In the records, each line holding "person" must be reported.
<<<<
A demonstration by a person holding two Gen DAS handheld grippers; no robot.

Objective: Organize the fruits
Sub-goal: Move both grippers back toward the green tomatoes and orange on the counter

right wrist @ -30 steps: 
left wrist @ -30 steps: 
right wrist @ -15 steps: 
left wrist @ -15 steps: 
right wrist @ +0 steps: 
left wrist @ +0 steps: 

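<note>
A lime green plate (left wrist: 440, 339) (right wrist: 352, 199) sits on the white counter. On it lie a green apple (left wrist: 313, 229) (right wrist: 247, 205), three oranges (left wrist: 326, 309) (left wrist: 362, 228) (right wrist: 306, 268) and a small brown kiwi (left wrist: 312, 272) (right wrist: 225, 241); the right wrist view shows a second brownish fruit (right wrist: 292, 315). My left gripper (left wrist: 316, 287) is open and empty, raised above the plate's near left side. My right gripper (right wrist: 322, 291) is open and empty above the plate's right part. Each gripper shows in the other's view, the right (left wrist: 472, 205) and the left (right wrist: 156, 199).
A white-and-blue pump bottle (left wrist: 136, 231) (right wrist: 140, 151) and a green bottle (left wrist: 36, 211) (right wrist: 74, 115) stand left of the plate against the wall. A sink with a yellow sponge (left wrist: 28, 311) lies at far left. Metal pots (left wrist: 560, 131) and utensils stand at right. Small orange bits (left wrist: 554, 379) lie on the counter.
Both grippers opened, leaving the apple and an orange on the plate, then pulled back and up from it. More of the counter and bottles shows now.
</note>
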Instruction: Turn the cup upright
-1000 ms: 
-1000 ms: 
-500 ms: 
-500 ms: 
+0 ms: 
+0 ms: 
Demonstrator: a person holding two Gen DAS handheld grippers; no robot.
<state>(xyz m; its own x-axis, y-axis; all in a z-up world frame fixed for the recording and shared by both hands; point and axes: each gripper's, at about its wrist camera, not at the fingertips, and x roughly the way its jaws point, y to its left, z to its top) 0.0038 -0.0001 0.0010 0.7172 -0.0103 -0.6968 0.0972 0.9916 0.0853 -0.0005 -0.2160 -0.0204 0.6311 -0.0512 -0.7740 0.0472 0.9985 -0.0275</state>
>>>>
| Solution for this problem |
A demonstration by a person holding two Gen DAS handheld grippers; no robot.
Demonstrator: a person holding two Gen DAS handheld grippers; no robot.

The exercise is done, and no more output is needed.